LA CHAUX-DE-FONDS, Switzerland, July 2 – Rikenette Steenkamp (Tuks) was surprised to set a new South African record on Sunday as she won the 100m hurdles in 12.81 seconds at the Resisprint International Meeting in Switzerland.
“I’ll be honest, I did surprise myself. I thought I could run 12.90 but my time was so much faster. It excited me, as I realised that a time of 12.80 could be on the cards in the final,” said Steenkamp.
“In the three hours leading up to the final, I was quite hyper but also highly motivated,” said the Tuks athlete.
“At the moment, it feels to me like the sky is the limit,” said Steenkamp.
She was faster in the heats, running 12.70s, but the wind from behind was 2.2metres per second which means her time won’t be recognised officially.
Earlier this month in Prague, she ran 12.91 to improve on the 20-year-old record set by Corien Botha.
Steenkamp could be forgiven if she’s slightly upset about the wind as during last year’s meeting she ran 12.92, which would have been a national record at the time but the wind prevented her from celebrating.

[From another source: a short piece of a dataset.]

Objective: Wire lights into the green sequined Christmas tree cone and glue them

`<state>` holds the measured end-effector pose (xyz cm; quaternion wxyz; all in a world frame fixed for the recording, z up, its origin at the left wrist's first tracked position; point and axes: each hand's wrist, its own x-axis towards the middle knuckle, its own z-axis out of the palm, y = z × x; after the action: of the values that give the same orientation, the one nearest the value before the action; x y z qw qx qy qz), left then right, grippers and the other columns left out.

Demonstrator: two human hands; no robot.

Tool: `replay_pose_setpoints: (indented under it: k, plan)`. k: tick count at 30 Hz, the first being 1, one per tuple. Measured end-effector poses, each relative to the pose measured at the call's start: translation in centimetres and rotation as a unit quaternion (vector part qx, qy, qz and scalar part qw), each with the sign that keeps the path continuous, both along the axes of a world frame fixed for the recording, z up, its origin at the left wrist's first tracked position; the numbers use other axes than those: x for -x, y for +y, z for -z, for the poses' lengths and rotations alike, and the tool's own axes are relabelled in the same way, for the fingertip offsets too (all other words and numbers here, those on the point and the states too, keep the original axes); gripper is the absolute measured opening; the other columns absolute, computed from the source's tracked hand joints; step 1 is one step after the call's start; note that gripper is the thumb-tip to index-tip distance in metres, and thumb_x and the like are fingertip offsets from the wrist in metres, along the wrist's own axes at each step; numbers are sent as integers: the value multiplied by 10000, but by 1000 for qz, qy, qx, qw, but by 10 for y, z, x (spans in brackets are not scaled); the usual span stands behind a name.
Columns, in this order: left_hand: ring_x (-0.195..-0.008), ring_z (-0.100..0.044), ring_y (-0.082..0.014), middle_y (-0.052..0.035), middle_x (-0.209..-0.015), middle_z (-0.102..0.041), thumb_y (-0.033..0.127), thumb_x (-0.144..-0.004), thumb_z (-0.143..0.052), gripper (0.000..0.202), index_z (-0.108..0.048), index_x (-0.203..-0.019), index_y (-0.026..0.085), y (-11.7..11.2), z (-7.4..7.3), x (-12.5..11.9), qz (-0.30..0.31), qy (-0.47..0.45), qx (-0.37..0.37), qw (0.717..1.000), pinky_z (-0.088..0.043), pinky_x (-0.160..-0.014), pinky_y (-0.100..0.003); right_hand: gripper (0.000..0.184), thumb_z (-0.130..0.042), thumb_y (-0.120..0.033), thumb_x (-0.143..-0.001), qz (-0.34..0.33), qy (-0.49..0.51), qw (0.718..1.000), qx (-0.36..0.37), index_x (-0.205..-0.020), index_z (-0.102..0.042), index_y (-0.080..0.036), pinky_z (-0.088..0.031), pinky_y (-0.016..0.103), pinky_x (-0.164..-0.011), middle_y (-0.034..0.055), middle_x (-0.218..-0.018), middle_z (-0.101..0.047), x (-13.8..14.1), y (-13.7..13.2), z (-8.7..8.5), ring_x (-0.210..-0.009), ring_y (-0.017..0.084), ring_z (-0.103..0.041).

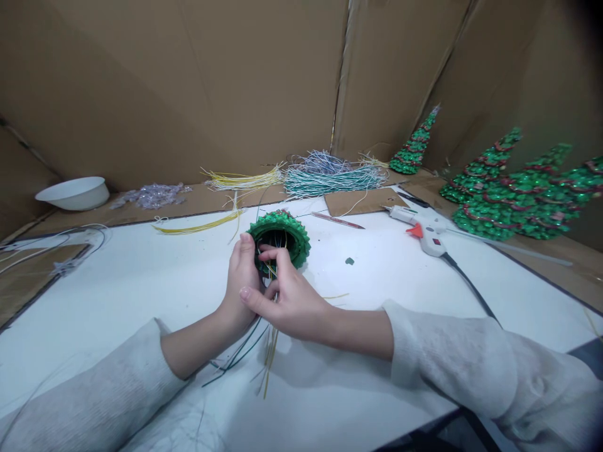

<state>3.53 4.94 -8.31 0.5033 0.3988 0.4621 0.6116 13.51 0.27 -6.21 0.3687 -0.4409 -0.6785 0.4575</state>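
A small green artificial Christmas tree (305, 242) lies on its side, its hollow round base facing me. My left hand (240, 282) wraps around the left side of this base and grips it. Bent at the opening is my right hand (294, 295), its fingers curled among thin wires and its thumb held apart from the index finger. Yellow wires (270, 364) and dark green wires (235, 358) trail out of the base toward me, below my hands. The fingertips inside the base and the tree's upper part are partly hidden.
Bundles of yellow wires (247, 179) and green wires (334, 182) lie at the back. Finished-looking trees (513, 188) stand right, beyond a glue gun (428, 235) with a dark cord. A pencil-like stick (338, 220), white bowl (75, 193) and clear plastic pieces (153, 195) lie around.
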Motion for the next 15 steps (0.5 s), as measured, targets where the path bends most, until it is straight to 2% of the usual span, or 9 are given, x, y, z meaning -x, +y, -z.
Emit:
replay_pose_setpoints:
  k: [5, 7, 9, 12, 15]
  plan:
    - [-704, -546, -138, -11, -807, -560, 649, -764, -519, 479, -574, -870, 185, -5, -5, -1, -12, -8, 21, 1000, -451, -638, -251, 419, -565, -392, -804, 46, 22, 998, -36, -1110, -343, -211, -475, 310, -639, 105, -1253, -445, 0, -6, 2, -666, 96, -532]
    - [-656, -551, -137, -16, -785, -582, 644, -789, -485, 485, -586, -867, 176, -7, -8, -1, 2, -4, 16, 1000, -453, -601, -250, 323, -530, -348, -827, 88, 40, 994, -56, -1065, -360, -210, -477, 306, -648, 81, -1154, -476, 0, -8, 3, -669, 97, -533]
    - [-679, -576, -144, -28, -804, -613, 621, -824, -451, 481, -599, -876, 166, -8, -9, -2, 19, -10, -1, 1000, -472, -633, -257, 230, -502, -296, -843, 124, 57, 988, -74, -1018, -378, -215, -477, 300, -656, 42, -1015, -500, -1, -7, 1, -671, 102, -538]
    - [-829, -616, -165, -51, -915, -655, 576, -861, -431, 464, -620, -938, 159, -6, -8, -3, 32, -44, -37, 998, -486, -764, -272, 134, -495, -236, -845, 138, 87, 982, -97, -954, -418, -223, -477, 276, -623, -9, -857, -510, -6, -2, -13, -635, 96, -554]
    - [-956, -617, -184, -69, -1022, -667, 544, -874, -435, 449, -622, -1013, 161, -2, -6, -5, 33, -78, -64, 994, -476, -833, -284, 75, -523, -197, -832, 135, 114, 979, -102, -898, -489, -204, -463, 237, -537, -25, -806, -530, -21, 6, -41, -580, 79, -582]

Steenkamp was, however, far from despondent after her performance in Sunday morning’s heats.
“Coach [Hennie Kriel] helped me to stay focused and not allow myself to get carried away. His advice was that I should concentrate on doing the basics right. If I do, it will be a fast time again. I did so.
“My start was not too bad, but somehow I lost my rhythm, that led to the athlete on my inside starting to catch up with me. I had to reprimand myself telling myself: “Riki you are careless”. I again accelerated; actually, I was surprised at how easy it felt doing so.
“It proved to me that the hard work I have been doing is starting to pay dividends. It is exciting to know I am race-fit,’ said the Tuks athlete, who is returning home for 10 days on Monday.
Her next race will be during the World Cup.
It’s all speculation, but it is still interesting to note that Steenkamp’s time of 12.81 seconds would have been good enough for a bronze medal at the Commonwealth Games and she would have qualified for last year’s final at the World Championships in London.
Emile Erasmus (Tuks) nearly made history on Sunday, winning the 100m in 10.02. In the heats, he clocked 10.01.
In the history of South African athletics, only Akani Simbine (9.89), Wayde van Niekerk (9.94), Thando Roto (9.95), and Henricho Bruintjies (9.97) have run faster times.